Il résulte de ce qui précède que les conclusions de M. B…, à fin d’annulation des décisions du 1er mai 2026 par lesquelles le préfet du Nord, d’une part, l’a obligé à quitter le territoire français, a refusé de lui octroyer un délai de départ volontaire, a fixé l’Algérie comme pays de renvoi et a interdit son retour sur le territoire français pour une durée d’un an et, d’autre part, l’a assigné à résidence dans la commune et l’arrondissement de Lille, où il a déclaré une adresse, pour une durée de 45 jours, doivent être accueillies.
Sur les conclusions à fin d’injonction et d’astreinte :
Le présent jugement, eu égard au motif d’annulation retenu, implique notamment, en application des dispositions des articles L. 614-16 du code de l’entrée et du séjour des étrangers et du droit d’asile, qu’il soit immédiatement mis fin aux mesures de surveillance édictées à l’encontre de M. B… et qu’il soit mis en possession d’une autorisation provisoire de séjour dans l’attente du réexamen de sa situation.

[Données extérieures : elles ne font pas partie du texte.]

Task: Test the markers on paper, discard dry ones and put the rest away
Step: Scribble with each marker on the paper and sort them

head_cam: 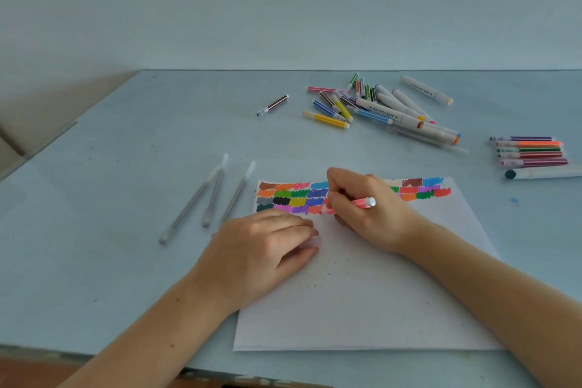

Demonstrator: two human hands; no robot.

Il y a lieu d’enjoindre au préfet du Nord, de procéder à ce réexamen dans un délai de deux mois à compter de la notification du présent jugement, de délivrer, sans délai, à M. B… une autorisation provisoire de séjour, de mettre fin immédiatement aux mesures de surveillance prononcées à son encontre et de faire procéder, dans un délai de 15 jours à compter de la notification du présent jugement, à la suppression du signalement aux fins de non-admission de M. B… dans le système d’information Schengen. Il n’y a pas lieu, dans les circonstances de l’espèce, d’assortir ces injonctions du prononcé d’astreintes.
Sur les frais liés au litige :
M. B… n’ayant pas sollicité son admission au bénéfice de l’aide juridictionnelle, son avocate n’est pas fondée à solliciter que soit mise à la charge de l’Etat, le versement à son profit, d’une somme au titre des frais exposés et non compris dans les dépens.
D E C I D E :
Article 1er : Les décisions du 1er mai 2026, par lesquelles le préfet du Nord a obligé M. B… à quitter le territoire français, a refusé de lui octroyer un délai de départ volontaire, a fixé l’Algérie comme pays de renvoi, a interdit son retour sur le territoire français pour une durée d’un an et l’a assigné à résidence dans la commune et l’arrondissement de Lille, où il a déclaré une adresse, pour une durée de 45 jours, sont annulées.
Article 2 : Il est enjoint au préfet du Nord de procéder à un nouvel examen de la situation de M. B… dans un délai de deux mois à compter de la notification du présent jugement, de délivrer, sans délai, à M. B… une autorisation provisoire de séjour, de mettre fin immédiatement aux mesures de surveillance prononcées à son encontre et de faire procéder, dans un délai de 15 jours à compter de la notification du présent jugement, à la suppression du signalement aux fins de non-admission de M. B… dans le système d’information Schengen.
Article 3 : Le surplus des conclusions de la requête de M. B… est rejeté.
Article 4 : Le présent jugement sera notifié à M. A… B… et au préfet du Nord.
Rendu public par mise à disposition au greffe le 4 juin 2026.
Le magistrat désigné,
Signé :
X. Larue
Le greffier,
Signé :
V. Machut
La République mande et ordonne au préfet du Nord en ce qui le concerne ou à tous commissaires de justice à ce requis en ce qui concerne les voies de droit commun contre les parties privées, de pourvoir à l’exécution du présent jugement.